Les émeutes d'Azpeitia et de Gasteiz alimentent le débat sur le modèle policier : EH Bildu et PP ont des visions opposées
La coalition souveraine a demandé une "révision et une réforme en profondeur du modèle policier" car, de l'avis de EH Bildu, les dernières interventions policières n'ont pas été "proportionnées et adaptées à la prévention de dommages plus importants", tandis que le PP estime qu'il y a "un problème avec la gauche radicale qui, en plus de ne pas savoir affronter le PNV, aide à se nourrir et à s'encourager".
Ertzaintza et la police locale ont procédé hier, mercredi, à des arrestations à Vitoria-Gasteiz, dans le campement convoqué par GKS et le Syndicat socialiste du logement.
EH Bildu a demandé aujourd'hui "une révision et une réforme en profondeur du modèle policier", à la suite des récentes interventions de l'Ertzaintza à Azpeitia et Vitoria-Gasteiz, qui, à son avis, n'ont pas été "proportionnées et adaptées à la prévention de dommages plus importants".
Dans un communiqué, EH Bildu a affirmé que le comportement de l'Ertzaintza lors des incidents survenus dimanche dernier à Azpeitia (Gipuzkoa) ETA mercredi dans la capitale alavaise "a mis en évidence un modèle qui s'écarte des principes démocratiques qui devraient guider son travail".
La coalition souveraine a indiqué qu' à Azpeitia, l'Ertzaintza « a fait irruption au petit matin dans une enceinte festive bondée par une peinture au stylo, provoquant de graves affrontements », tandis qu' à Vitoria-Gasteiz « a porté un fardeau violent contre un campement pacifique non signalé, sur la place de la Vierge Blanche, impliquant des personnes de tous âges ».
EH Bildu
Il y a eu deux interventions totalement disproportionnées et donc inacceptables.
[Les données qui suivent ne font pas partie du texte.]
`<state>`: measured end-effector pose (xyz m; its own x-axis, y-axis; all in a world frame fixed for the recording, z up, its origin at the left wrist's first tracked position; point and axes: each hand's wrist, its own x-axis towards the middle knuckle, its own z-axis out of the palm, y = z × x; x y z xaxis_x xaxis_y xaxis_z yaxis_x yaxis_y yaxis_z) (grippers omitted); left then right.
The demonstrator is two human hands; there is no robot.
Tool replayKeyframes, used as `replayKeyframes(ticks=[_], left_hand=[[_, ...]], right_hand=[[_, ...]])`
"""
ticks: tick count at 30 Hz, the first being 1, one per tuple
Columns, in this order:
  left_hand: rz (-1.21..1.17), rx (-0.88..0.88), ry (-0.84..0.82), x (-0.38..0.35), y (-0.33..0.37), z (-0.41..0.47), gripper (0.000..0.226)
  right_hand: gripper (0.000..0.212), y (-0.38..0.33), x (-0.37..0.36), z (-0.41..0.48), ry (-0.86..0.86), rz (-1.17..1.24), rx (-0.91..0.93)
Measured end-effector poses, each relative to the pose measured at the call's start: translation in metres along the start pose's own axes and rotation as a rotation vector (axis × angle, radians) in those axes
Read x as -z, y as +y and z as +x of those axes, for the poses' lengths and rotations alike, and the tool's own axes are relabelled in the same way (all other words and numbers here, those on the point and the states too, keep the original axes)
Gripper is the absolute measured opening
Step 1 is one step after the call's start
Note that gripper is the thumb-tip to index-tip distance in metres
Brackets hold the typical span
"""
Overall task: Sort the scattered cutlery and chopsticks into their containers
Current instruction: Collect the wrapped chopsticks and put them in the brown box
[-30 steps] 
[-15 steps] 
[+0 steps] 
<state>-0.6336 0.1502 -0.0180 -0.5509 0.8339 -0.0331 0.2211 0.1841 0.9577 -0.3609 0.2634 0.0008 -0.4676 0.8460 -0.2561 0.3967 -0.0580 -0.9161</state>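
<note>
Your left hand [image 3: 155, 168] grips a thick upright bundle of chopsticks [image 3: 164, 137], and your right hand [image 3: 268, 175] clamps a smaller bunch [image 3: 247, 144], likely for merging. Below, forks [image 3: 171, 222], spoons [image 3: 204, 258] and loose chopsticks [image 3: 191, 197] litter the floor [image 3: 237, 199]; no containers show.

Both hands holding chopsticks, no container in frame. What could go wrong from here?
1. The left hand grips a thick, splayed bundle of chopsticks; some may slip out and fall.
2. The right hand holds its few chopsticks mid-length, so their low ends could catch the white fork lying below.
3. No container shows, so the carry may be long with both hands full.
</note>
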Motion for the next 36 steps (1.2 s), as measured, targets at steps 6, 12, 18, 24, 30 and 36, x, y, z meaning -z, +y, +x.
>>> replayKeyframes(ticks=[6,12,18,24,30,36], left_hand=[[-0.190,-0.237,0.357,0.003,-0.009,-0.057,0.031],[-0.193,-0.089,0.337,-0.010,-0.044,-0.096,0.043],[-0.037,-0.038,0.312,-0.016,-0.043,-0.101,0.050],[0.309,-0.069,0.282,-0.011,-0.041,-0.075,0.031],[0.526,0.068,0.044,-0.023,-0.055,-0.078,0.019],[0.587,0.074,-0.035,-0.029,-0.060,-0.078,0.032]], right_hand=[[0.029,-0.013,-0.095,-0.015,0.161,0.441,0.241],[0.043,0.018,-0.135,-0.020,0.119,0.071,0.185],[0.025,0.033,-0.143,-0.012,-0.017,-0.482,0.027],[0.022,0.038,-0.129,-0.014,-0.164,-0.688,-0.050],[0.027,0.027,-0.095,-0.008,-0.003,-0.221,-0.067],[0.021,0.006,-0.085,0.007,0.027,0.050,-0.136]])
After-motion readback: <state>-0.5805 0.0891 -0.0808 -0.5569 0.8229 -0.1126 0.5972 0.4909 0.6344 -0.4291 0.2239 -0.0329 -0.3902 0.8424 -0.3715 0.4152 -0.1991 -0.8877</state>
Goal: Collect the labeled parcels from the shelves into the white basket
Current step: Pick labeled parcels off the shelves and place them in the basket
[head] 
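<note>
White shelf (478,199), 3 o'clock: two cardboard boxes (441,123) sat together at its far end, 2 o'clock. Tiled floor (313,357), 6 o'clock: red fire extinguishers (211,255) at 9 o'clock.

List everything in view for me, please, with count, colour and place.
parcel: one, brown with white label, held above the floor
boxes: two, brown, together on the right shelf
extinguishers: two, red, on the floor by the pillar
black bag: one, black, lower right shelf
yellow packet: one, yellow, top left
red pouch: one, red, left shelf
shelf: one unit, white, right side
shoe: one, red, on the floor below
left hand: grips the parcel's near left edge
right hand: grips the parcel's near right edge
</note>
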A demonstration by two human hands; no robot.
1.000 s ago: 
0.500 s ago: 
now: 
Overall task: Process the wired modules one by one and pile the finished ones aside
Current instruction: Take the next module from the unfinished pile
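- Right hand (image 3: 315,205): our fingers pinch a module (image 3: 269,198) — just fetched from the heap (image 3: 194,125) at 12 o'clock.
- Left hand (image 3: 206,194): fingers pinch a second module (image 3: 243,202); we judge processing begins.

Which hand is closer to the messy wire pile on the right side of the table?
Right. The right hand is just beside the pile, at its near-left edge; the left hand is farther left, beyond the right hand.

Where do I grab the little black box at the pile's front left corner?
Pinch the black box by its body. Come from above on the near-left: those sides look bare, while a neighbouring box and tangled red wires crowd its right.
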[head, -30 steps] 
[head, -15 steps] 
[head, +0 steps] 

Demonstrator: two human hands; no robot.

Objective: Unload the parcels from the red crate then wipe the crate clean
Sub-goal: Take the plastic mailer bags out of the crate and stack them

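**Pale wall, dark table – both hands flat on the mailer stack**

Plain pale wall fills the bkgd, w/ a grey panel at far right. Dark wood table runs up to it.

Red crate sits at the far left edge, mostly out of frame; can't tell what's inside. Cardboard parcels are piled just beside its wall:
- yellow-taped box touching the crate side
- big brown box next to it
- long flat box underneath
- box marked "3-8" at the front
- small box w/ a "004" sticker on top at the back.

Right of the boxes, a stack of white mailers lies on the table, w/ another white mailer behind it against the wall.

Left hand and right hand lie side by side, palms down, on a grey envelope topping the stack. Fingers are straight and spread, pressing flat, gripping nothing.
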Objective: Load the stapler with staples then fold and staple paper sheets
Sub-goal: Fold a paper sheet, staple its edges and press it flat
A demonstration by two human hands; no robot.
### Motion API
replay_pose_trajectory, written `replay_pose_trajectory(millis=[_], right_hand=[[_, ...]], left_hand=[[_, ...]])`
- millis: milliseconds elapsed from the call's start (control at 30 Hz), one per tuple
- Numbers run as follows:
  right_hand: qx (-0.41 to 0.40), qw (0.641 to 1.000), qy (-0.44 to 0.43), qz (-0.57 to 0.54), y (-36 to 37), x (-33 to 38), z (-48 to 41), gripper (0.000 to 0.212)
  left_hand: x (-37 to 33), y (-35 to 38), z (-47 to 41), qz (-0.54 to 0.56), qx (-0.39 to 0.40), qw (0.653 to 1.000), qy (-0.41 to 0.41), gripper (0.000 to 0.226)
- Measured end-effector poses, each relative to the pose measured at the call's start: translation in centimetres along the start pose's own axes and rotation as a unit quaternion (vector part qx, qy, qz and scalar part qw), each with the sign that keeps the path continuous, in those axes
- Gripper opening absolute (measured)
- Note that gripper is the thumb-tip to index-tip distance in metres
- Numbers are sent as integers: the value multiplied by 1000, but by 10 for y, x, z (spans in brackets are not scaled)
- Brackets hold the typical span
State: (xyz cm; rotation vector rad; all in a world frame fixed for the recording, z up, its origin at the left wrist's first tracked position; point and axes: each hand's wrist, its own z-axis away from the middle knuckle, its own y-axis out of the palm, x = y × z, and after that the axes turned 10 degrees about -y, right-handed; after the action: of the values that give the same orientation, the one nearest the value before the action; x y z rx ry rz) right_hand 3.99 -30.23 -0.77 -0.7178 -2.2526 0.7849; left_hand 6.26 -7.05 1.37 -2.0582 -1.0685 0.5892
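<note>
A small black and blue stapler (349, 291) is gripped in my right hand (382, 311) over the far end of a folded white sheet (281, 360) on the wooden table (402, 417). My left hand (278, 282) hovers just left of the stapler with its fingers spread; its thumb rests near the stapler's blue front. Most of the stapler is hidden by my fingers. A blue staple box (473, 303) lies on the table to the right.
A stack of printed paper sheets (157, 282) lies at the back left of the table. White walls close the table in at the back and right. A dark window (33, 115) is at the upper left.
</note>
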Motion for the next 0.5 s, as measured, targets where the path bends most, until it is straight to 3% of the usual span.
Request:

« Ces deux interventions ont été totalement disproportionnées et donc inacceptables », a souligné EH Bildu, quia souligné que « ce n'est pas le modèle policier que la société basque voulait après le franquisme », puisqu'elle a réclamé « une police démocratique, civile et au service de la communauté, et non une répétition des logiques autoritaires du passé ».
Pour cette force politique, il s'agit d' un «problème structurel » , comme en témoignent d'autres interventions, comme « la perte d'un testicule par un jeune en avril, l' agression d'un amateur de la Real àAnoeta en mars de l'année dernière, la grave blessure à l'œil d'un jeune un mois plus tôt à Tolosa ou les menaces proféréesà l'époque par le collectif Ertzainak Borrokan contre le gouvernement ».
"Le gouvernement basque lui-même a reconnu que certaines interventions sont parfois inacceptables et qu'il y a donc ce problème", a souligné EH Bildu, qui a souligné que la société basque "mérite un policier qui respecte les droits, qui agisse de manière responsable et qui règle les problèmes et les conflits sans les aggraver".
Le président du PP basque, Javier de Andrés , a une vision très différente, car il estime qu'il y a un problème avec la "gauche radicale" qui "non seulement ne sait pas affronter le PNV, mais qui se nourrit et s'anime".
« Nous sommes préoccupés par le climat général qui se crée dans tout le Pays Basque, avec des attaques contre l'Ertzaintza et les polices locales », a-t-il déclaré.
De Andrés a déclaré qu '"il semble qu'un phénomène qui s'est produit en d'autres occasions ait augmenté" et a estimé que le PNV avait "quelque chose à dire" et "une responsabilité" dans ce qui se passe.
Alderdi Popularra
Nous sommes préoccupés par le climat général qui se crée dans tout le Pays Basque, avec des attaques contre l'Ertzaintza et les polices locales.
Il a accusé le lehendakari, Imanol Pradales, de "mentir" lorsque le dirigeant de la CAV affirme que les violents et ceux qui tentent de discréditer l'Ertzaintza auront toujours devant eux le gouvernement basque "parce qu'ils sont d'accord avec une force politique qui ne condamne pas ces attaques en Euskadi", en référence à EH Bildu.
Comme il l'a indiqué, il est "une constante historique" à EH Bildu "de ne condamner aucune agression, en particulier à l'Ertzaintza, lorsque ces agressions proviennent d'agents sympathiques".
"Avec la gauche radicale, nous avons depuis longtemps un problème qui crée des tensions dans la coexistence" et "il est dirigé par un parti qui grandit"à cause, entre autres, de "l'opportunisme politique". "Toutes les forces politiques ont normalisé EH Bildu", a-t-il dénoncé, et sont "responsables" de ce PNV et du Parti socialiste.